# Beefie - new way to weigh cattle



## r82230 (Mar 1, 2016)

Anyone else seen this product yet?

www.youtube.com/watch?v=8hdUqlzuvhA






I have not found the price(ing) yet, nor ordering info, but I'm interested (after all my B-day is just around the corner and I need to add to my wish list ).

Larry


----------



## ozarkian (Dec 11, 2010)

I have seen this technology used in other industries. I'm glad it is being used in Ag. I think this process will improve dramatically in a short period of time. My high school math teachers were right. I will use geometry one day.

Larry, thank you for this post.


----------



## PaMike (Dec 7, 2013)

Hahah...I guess there might be a market for it somewhere. Those around cattle for a while would say "looks like a 9 weight to me..."


----------



## Vol (Jul 5, 2009)

PaMike said:


> Those around cattle for a while would say "looks like a 9 weight to me..."

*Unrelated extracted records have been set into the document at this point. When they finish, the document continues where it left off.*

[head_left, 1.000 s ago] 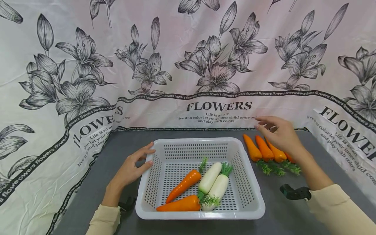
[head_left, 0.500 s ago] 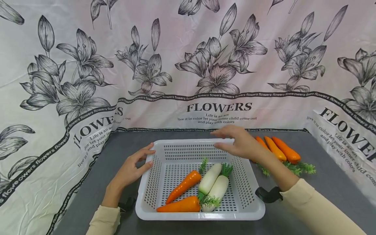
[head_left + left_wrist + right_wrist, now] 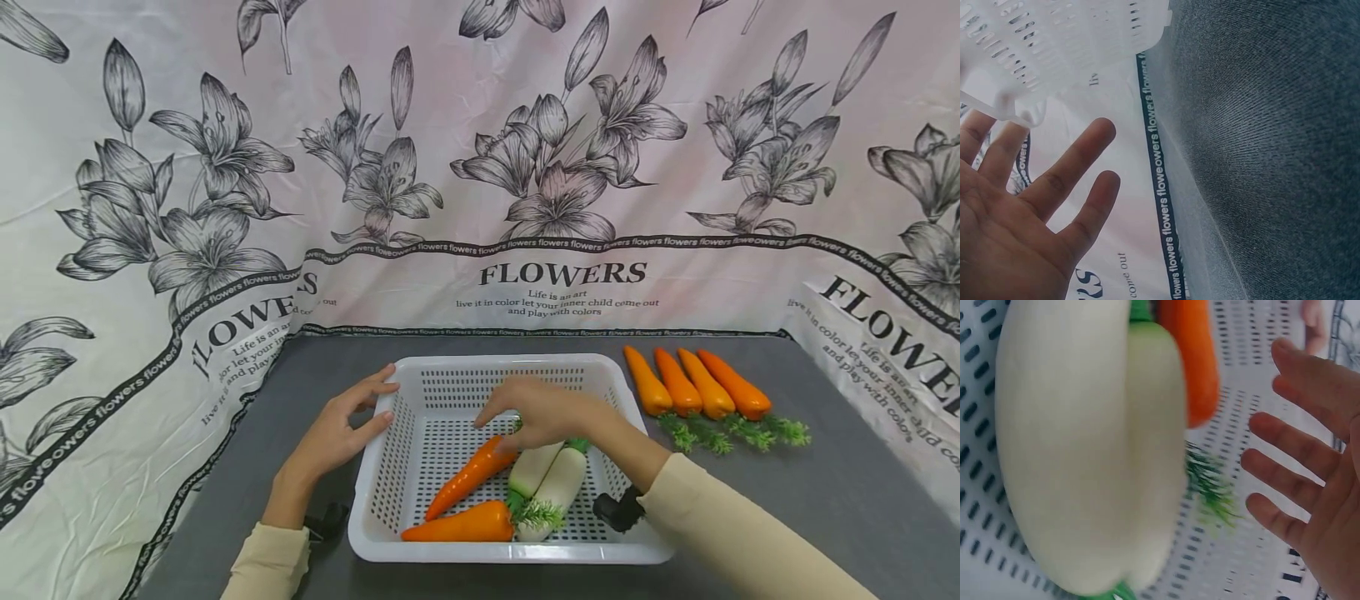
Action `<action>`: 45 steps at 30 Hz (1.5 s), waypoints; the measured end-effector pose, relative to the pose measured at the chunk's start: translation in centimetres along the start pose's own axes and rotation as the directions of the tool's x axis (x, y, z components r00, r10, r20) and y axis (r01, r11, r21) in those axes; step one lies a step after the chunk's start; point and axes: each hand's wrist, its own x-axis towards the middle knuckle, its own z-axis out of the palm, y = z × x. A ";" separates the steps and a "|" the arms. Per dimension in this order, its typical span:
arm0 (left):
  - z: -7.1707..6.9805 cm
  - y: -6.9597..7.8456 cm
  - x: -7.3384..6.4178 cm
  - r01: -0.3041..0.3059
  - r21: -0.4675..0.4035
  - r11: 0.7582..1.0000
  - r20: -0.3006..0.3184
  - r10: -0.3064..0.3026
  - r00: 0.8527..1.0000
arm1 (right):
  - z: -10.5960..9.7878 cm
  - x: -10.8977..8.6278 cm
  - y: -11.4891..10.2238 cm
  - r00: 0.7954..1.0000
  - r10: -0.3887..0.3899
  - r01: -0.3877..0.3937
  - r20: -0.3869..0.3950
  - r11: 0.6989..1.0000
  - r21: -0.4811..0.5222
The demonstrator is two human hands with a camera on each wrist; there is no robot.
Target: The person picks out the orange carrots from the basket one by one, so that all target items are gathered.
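Observation:
A white perforated plastic basket [image 3: 378, 546] stands on the grey table. In it lie two orange carrots, an upper carrot [image 3: 467, 479] and a lower carrot [image 3: 453, 525], beside two white radishes [image 3: 558, 487]. At the basket's left rim my left hand [image 3: 326, 442] rests its fingertips, thumb spread apart. The left wrist view has two fingers of that hand [image 3: 1022, 212] at the rim. Over the basket, my right hand [image 3: 543, 412] holds nothing and overlaps the upper carrot's thick end. Seen from the right wrist, its fingers [image 3: 1291, 481] are spread, apart from the radishes [image 3: 1072, 450].
Several orange carrots [image 3: 712, 392] with green tops lie in a row on the table [image 3: 757, 492], right of the basket. Behind hangs a white curtain [image 3: 405, 292] printed with lilies and lettering. It also runs along both sides.
My right hand has come left from the carrot row, across the back rim, and down over the basket, uncovering the row. The left hand has stayed at the rim.

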 end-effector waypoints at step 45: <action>0.0 0.0 0.0 0.003 -0.008 1.000 0.004 -0.003 1.000 | -2.1 -1.4 2.0 0.998 0.042 -0.028 -0.045 0.962 0.272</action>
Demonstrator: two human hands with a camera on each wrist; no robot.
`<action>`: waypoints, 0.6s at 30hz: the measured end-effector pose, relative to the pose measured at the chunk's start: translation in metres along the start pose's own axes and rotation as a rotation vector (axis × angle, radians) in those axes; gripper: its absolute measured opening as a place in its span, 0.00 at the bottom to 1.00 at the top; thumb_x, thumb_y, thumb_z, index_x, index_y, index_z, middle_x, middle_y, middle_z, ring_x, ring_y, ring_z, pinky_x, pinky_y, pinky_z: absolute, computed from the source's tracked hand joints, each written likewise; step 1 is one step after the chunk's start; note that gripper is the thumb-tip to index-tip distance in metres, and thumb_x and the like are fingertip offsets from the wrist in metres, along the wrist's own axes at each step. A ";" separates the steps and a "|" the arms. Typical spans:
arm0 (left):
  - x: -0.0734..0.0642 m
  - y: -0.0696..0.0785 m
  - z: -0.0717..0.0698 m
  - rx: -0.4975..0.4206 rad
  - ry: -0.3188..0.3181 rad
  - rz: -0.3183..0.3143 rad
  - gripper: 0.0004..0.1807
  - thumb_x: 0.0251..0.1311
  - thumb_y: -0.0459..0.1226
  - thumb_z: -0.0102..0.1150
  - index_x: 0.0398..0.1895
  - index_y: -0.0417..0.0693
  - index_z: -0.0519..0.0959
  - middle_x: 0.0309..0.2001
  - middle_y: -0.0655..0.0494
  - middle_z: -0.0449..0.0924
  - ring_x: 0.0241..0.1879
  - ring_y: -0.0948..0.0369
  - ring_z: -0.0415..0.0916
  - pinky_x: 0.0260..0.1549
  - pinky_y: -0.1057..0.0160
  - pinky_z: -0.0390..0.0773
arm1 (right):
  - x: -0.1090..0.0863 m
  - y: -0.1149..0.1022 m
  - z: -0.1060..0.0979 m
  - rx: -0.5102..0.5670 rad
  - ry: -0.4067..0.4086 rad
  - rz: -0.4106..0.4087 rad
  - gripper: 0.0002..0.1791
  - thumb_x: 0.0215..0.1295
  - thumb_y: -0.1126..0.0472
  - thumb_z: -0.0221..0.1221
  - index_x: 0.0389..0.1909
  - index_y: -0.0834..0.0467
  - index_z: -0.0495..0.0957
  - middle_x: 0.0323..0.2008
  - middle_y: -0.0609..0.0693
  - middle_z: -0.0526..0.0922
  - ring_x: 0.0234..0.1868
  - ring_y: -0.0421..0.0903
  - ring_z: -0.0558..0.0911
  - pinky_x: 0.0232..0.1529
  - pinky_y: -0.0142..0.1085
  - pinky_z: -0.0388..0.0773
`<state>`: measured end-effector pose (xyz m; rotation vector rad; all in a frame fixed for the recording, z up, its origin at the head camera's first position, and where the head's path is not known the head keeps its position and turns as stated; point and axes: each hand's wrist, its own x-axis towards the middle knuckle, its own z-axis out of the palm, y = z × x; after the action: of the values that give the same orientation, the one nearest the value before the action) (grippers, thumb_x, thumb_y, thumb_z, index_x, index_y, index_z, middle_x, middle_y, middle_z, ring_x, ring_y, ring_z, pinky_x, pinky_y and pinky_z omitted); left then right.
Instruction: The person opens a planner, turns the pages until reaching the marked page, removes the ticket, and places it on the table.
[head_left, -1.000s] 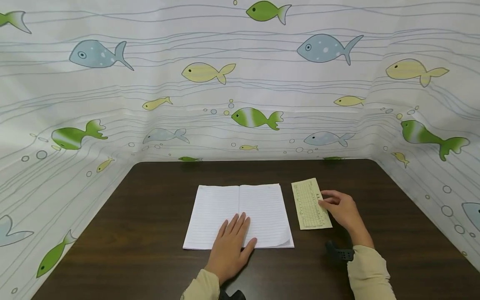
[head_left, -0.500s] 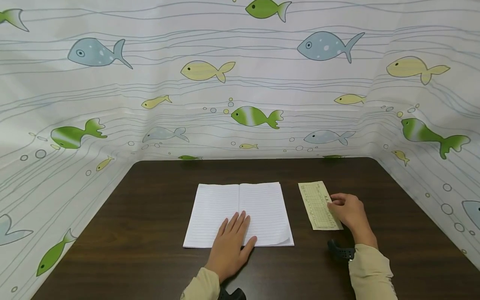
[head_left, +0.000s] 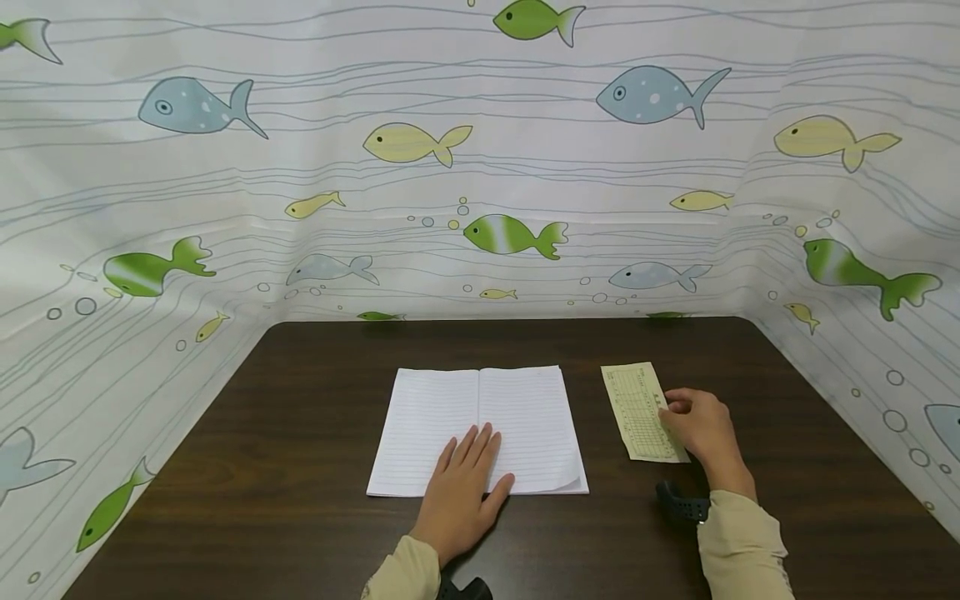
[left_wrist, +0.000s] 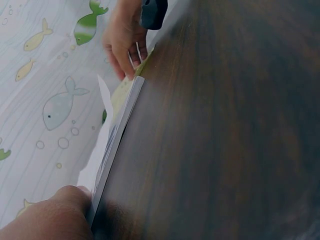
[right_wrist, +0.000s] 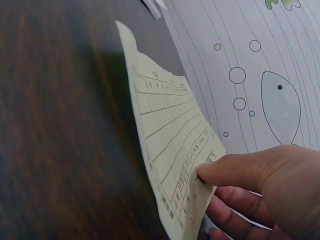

Yep, but that'll be a thing of the past someday....people today can't stick their finger up their tails unless they have an app to show them how or a computer to look something up when it comes to experience.

Regards, Mike


----------



## chaded (May 13, 2018)

I have a dumb question, why do you have to input its age, breed, and condition? I guess I sort of understand in general how it could work (I have seen the tape measure apps that work with phone camera) but just trying to figure out why the other inputs make a difference?


----------



## Uphayman (Oct 31, 2014)

Back in my dairying days, well before apps........I could guess the weight of a Holstein by physics. When they stand on your foot, you hop around , then go to the limp-swear phase, and finally the weight calculation..........$#!T that [email protected]&? Must weigh 1800 pounds!

Upon ending the work day and peeling your sock off, adjustment of calculation ( using the color scale of purple hues) , closer to 2000 . Oh how I miss those days..........RIGHT.


----------



## PaMike (Dec 7, 2013)

chaded said:


> I have a dumb question, why do you have to input its age, breed, and condition? I guess I sort of understand in general how it could work (I have seen the tape measure apps that work with phone camera) but just trying to figure out why the other inputs make a difference?


Because a Holstein of the same frame size is going to weight less than say an Angus... They probably have an equation that changes the weight due to the breed of animal.


----------



## Ray 54 (Aug 2, 2014)

Back in the 60's before the portable one animal scale was affordable for the local 4h clubs, there where charts and special tape measures. The very same principle that makes the electronic device work.

Not going to be able to out compete the order buyers at the auction barn. You will be waiting for the first calve in the draft to be in range and standing still as he is assessing the ones in the tail end already. :lol:


----------



## hillside hay (Feb 4, 2013)

Alot to be said for experience. When I was a pup tagging along I was amazed my Dad could accurately guess the weights of animals. I remember him and a couple of the regular buyers haggling in the barn over weight and quality. Guess that's where I fell in love with the process. Sadly the auction barns are having a rough go the last 18 mos.


----------



## woodland (May 23, 2016)

Vol said:


> Yep, but that'll be a thing of the past someday....people today can't stick their finger up their tails unless they have an app to show them how or a computer to look something up when it comes to experience.
> 
> Regards, Mike


YouTube on the phone is great when you're in the barn with a prolapsed heifer at 2am trying to remember where to put the lidocaine in the tailhead to stop her pushing against you. Beats waiting a couple of hours for a vet if you can even find one to come out.

The joy of living in the middle of nowhere. ????


----------